After the fight was over, as we were checking the drow for any information about where they were based, Cyranek claimed that he had a splitting headache.  As we progressed through the forest Cyranek complained that he was getting worse and worse.  As we had seen no sign of anything else we made camp earlier and the clerics checked Cyranek out.  They couldn’t find anything wrong with him, so Grungi decided that we should make all haste to find Derwyth.  I agreed with this because I was wondering if this ailment had anything to do with the Demon Varath.  My thoughts are that Varath might be trying to either influence or take control of Cyranek.



Two days of travel it has taken us to reach the Derwyth’s Druid Grove.  It turns out Derwyth was mentioned in the memories that Dhavi had received.  The first priority was to get Cyranek looked after.  Derwyth led us to one of the huts and there he started to tend Cyranek.  Like us, he couldn’t find anything wrong, but he promised us that he would watch over Cyranek for us and help to restore him as best he could.  Once this had been done we all went and sat in a circle and described the memories we had received.

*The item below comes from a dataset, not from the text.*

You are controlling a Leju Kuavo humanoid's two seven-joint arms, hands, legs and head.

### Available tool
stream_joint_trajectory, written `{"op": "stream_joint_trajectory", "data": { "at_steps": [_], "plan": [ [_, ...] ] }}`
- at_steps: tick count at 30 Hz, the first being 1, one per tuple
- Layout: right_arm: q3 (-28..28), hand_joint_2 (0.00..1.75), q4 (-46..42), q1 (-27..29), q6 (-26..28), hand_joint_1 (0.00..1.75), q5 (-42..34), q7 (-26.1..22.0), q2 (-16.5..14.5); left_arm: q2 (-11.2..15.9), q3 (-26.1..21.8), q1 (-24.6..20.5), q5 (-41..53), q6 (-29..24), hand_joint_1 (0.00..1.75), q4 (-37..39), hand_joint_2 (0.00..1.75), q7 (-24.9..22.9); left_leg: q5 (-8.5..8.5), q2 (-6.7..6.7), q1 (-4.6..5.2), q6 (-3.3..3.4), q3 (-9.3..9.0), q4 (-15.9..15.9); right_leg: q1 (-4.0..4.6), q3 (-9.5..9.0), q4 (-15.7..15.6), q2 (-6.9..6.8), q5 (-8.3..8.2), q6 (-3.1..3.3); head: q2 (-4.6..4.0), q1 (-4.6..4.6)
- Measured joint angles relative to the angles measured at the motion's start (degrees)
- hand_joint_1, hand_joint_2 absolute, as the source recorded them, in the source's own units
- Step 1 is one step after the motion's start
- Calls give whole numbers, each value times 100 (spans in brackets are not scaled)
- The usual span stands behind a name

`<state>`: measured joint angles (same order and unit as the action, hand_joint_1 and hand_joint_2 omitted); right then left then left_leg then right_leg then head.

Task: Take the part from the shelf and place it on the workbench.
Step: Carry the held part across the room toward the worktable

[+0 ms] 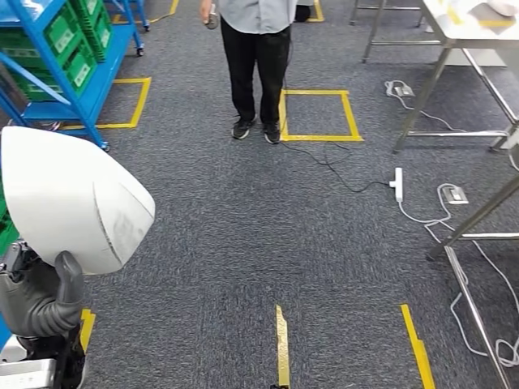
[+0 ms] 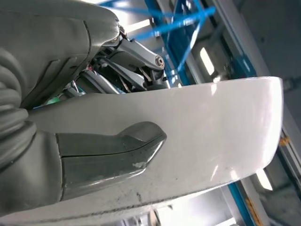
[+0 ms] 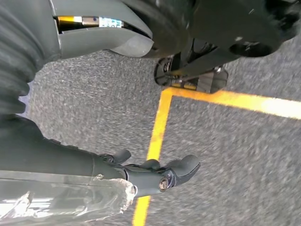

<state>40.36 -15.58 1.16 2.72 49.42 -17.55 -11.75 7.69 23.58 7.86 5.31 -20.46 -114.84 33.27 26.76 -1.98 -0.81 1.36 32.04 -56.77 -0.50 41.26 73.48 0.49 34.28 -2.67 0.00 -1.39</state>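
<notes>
Gripping the large white part (image 1: 73, 198), the left hand (image 1: 43, 296) is raised at the lower left of the head view, its grey ribbed wrist cover and thick thumb rising under the part's lower edge. The left wrist view shows the grip up close: the grey thumb (image 2: 110, 153) lies flat along the part's glossy white surface (image 2: 220, 132), while darker fingers (image 2: 138, 56) reach over its far side, so the smooth, curved shell is clamped between them. The part is held in the air, off the floor and well apart from the workbench (image 1: 471, 24), whose pale top and metal legs stand at the far right of the head view.

In its own wrist view the right hand (image 3: 156, 172) hangs low over the grey carpet (image 3: 227, 155), its dark fingers stretched out nearly straight and close together, with nothing held in them; yellow floor tape (image 3: 156, 127) runs beneath it.

Behind the part, a blue shelf (image 1: 73, 73) with green bins (image 1: 70, 40) stands at the upper left. A person in dark trousers (image 1: 255, 69) stands on the carpet ahead, next to a yellow taped square (image 1: 318, 113). A white power strip (image 1: 398, 183) and trailing white cables (image 1: 471, 316) lie on the floor near the workbench legs.
</notes>
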Motion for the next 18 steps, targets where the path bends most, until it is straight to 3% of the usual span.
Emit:
{"op": "stream_joint_trajectory", "data": {
  "at_steps": [1, 3, 5, 6, 8, 10, 12, 14, 15, 16, 17, 18],
  "plan": [
    [2, 175, 0, 4, 1, 0, 0, 1, 1, 0, 1, 0, 0, 0, 175, 0, 175, 0, 9, -73, 0, -8, -12, -1, -7, -109, -192, -31, -149, -7, 0, 1],
    [9, 175, 0, 6, 1, 0, 0, 2, 3, -1, -1, -1, 0, 0, 175, 0, 175, 0, 38, -200, 10, -44, -50, -3, 0, -554, -999, -242, -511, 0, 0, -2],
    [13, 175, 0, -7, 0, 0, 0, 1, 2, 0, -3, -2, 0, 0, 175, 0, 175, 0, 67, -304, 45, -99, -79, -22, 26, -860, -1541, -419, -663, 66, 0, 7],
    [14, 175, 0, -11, -1, 0, 0, 0, 1, 1, -4, -4, 0, 0, 175, 0, 175, 0, 74, -354, 60, -123, -86, -31, 42, -891, -1603, -431, -654, 104, 0, 10],
    [19, 175, 0, 0, -1, 0, 0, 1, 0, 0, -6, -12, 1, 0, 175, 0, 175, 0, 97, -412, 56, -178, -101, -48, 37, -879, -1602, -304, -675, 182, 0, 14],
    [26, 175, 0, 9, -1, 0, 0, 3, -1, 0, -9, -17, 1, -1, 175, 0, 175, 1, 257, -208, 27, -239, -50, -225, 14, -881, -1615, -191, -698, 254, 0, 29],
    [28, 175, 0, -2, -1, 0, 0, 4, -2, 4, -19, -9, 0, -3, 175, 0, 175, 2, 625, 71, 11, -268, 222, -847, 3, -881, -1622, -68, -714, 308, 0, 50],
    [30, 175, 0, -4, -1, 0, 0, 4, -3, 9, -28, 3, 0, -4, 175, 0, 175, 4, 897, 142, 11, -265, 555, -1545, 13, -876, -1619, 77, -720, 329, 0, 55],
    [32, 175, 0, 5, -2, 0, 0, 4, -3, 10, -30, 7, 0, -3, 175, 0, 175, 5, 875, 147, 12, -254, 623, -1673, 18, -877, -1616, 152, -721, 331, 0, 55],
    [35, 175, 0, 15, -1, 0, -1, 5, -3, 11, -30, 7, -1, 0, 175, 0, 175, 7, 737, 159, 12, -236, 588, -1579, 22, -881, -1611, 230, -722, 331, 0, 55],
    [39, 175, 0, 23, -1, 0, -3, 5, -3, 11, -30, 7, -1, 5, 175, 0, 175, 8, 520, 209, 12, -211, 461, -1296, 25, -887, -1605, 309, -723, 330, 0, 55],
    [44, 175, 0, 29, -1, 0, -8, 6, -3, 11, -30, 5, -1, 15, 175, 0, 175, 9, 303, 344, 9, -177, 295, -926, 23, -888, -1599, 383, -723, 325, 0, 55]
  ]
}}
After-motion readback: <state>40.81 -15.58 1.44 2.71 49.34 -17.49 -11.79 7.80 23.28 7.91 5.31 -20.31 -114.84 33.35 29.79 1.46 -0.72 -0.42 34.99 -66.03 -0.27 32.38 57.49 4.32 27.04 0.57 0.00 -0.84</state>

It turns out that the head of the Towers of Heaven are run by Shalfrey who is a friend of Derwyth.  It looks like Shalfrey had sent a small group of wanderers from the temple to search for a shooting star.  These wanderers we believe are the group we found entangled in the web we encountered a few days earlier.  Derwyth has mentioned that he should be able to give us a rough location of where the shooting star landed.  This information is what we believe Shalfrey needs.  With this in mind we have decided to go search for the shooting star ourselves and then return it to the Towers of Heaven.  

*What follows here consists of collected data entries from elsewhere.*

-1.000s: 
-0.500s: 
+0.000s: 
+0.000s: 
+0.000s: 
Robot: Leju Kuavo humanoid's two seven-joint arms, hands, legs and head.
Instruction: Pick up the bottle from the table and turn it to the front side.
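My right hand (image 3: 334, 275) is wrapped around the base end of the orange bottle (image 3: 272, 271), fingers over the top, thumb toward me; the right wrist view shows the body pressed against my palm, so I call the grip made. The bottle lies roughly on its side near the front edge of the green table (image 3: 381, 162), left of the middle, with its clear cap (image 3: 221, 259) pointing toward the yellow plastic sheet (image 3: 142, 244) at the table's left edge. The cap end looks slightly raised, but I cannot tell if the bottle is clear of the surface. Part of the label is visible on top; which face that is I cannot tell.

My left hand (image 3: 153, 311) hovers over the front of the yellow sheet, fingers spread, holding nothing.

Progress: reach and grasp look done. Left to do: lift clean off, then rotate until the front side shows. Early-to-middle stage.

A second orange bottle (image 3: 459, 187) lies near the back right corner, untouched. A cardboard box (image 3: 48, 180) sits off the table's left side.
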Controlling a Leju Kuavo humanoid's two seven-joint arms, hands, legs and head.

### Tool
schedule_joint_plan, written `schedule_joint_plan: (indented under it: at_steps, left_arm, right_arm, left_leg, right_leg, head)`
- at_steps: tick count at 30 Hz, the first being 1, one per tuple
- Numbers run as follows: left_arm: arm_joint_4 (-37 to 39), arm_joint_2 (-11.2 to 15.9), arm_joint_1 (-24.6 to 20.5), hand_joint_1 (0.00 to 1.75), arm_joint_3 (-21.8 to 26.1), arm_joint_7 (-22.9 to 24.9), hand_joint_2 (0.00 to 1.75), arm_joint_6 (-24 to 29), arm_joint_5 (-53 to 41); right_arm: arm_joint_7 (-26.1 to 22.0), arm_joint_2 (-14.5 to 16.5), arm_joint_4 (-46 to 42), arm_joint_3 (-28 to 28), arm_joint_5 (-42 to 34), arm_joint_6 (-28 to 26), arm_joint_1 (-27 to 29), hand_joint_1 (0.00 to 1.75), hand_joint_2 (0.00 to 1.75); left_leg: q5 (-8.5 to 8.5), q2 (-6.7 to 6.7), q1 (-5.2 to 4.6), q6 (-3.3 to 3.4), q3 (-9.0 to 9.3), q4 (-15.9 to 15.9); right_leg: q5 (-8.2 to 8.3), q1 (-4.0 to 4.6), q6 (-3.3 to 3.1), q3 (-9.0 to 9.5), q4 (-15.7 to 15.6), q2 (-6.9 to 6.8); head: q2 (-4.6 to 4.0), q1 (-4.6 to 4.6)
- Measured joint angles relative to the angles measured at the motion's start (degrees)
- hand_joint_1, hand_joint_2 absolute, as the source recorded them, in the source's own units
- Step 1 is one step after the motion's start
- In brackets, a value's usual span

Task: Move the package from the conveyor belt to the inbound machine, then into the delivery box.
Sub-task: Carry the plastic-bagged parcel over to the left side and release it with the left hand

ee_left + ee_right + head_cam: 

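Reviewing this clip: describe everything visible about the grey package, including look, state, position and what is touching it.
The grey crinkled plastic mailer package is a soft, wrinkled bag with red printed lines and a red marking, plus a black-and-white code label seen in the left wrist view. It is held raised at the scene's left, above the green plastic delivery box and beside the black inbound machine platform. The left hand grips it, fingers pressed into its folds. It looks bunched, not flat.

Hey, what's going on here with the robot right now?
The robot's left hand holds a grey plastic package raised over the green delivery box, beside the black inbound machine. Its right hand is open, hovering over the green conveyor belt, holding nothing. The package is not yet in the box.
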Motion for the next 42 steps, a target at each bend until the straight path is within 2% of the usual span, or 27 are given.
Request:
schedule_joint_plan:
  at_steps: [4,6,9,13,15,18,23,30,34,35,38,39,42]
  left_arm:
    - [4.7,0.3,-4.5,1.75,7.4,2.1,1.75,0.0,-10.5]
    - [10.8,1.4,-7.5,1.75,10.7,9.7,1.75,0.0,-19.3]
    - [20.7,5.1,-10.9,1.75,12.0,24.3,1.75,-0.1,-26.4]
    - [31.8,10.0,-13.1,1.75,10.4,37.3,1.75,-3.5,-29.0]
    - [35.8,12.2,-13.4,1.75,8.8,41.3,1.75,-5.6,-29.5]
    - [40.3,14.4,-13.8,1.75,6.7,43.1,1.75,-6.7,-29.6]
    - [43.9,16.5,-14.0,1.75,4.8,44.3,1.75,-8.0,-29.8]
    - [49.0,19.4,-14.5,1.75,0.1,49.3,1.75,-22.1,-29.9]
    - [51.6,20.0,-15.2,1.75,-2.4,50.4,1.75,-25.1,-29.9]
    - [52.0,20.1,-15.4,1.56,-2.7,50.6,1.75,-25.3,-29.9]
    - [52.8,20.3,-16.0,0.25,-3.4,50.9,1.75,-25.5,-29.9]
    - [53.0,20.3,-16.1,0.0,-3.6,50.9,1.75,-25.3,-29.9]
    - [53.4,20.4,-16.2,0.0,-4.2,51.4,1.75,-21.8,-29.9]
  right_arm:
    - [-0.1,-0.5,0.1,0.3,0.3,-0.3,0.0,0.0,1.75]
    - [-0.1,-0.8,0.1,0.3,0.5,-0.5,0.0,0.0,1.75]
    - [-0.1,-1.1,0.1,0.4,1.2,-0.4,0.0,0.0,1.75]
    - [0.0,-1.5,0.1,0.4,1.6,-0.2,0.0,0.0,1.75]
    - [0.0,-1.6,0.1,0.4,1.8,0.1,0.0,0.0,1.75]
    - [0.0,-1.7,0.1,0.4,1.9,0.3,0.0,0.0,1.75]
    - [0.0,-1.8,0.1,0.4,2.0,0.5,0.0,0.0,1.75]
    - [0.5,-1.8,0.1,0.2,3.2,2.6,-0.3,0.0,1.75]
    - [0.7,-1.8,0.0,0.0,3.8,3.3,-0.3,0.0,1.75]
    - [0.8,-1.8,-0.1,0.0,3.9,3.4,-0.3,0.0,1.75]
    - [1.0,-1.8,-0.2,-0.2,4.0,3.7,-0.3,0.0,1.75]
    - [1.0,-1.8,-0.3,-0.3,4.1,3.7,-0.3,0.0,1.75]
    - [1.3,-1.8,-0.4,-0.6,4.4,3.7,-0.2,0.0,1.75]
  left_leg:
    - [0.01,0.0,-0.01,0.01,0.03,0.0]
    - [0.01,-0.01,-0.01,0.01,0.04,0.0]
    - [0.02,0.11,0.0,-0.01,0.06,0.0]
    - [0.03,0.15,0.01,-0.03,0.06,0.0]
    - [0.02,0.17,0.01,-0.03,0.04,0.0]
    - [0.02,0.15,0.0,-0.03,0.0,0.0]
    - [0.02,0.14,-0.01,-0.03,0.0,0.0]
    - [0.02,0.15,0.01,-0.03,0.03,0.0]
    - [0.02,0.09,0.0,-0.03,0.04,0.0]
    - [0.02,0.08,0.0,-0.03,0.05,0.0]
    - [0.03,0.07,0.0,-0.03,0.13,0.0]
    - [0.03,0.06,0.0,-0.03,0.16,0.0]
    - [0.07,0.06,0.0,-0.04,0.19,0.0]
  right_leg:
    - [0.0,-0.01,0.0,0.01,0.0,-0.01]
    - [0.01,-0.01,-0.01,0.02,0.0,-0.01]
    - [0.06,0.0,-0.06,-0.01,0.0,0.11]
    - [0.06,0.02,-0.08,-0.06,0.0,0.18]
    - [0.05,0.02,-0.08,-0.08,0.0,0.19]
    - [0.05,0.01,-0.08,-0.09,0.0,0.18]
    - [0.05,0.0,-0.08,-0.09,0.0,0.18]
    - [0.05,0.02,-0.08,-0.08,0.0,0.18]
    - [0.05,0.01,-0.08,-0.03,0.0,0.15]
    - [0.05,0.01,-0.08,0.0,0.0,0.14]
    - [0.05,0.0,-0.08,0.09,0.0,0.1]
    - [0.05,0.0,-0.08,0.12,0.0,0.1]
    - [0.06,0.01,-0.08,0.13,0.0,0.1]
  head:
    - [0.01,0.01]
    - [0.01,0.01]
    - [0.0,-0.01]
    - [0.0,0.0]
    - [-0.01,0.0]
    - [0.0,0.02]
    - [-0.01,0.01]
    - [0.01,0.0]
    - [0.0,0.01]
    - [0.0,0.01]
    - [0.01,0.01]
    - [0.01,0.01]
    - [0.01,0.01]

Derwyth then introduces us to Jerel.  Jerel has been resting in the grove after his last party was attacked by drow.  It turns out that Derwyth is worried that Jerel is spending too much time with the nymphs and has asked us to take him with us.  After a quick sparring session I believe that Jerel will fit in nicely with the group.



On the morning of the 7th Eleint we set off on our search for the shooting star.  We are heading for the Mountains of Lament, where it is rumoured a tribe of goblins, naming themselves the Stray Rocks, are meant to be living.  The day started off brightly with us making good time but from there in things became bizarre.  Our first encounter was with a pack of worgs who were attacking a wolf.  We joined in the fight, and after a hard fight the worgs were dispatched. Apart from myself, the rest of the group had been badly beaten up. Then the wolf says thank you to us.  Well that surprised us all.  It turned out that the wolf was actually a werewolf but before we could get any answer of it disappeared into the woods.  Moving on as we neared the base of the mountains we came across a ruined settlement.  We could only see a couple of buildings, but being weary we sent Grungi and Corben in to investigate.  The next thing I heard was the sound of stone been smashed.  It turned out the village was full of statues of goblins.  With this information the rest of the group advanced into the village.  I decided to stay on the outskirts and keep guard.  Davy soon realised that the statues were too life like and suddenly deduced that they were goblins who had been turned to stone.  After Corben found some tracks the rest of the party summarised that a Basilisk might be in area.  Grungi wanted to destroy the statue’s before we left, so we gave him a couple of hours.  In the meantime the rest of us kept watch.  Once Grungi had finished we set of, as we left he pointed out some marks he found that stated that this village belonged to a tribe of goblins calling themselves the Sucked Pith tribe.  With this information I believe that the village might have been attacked by the Stray Rock tribe and their pet Basilisk.  I hope I am wrong.  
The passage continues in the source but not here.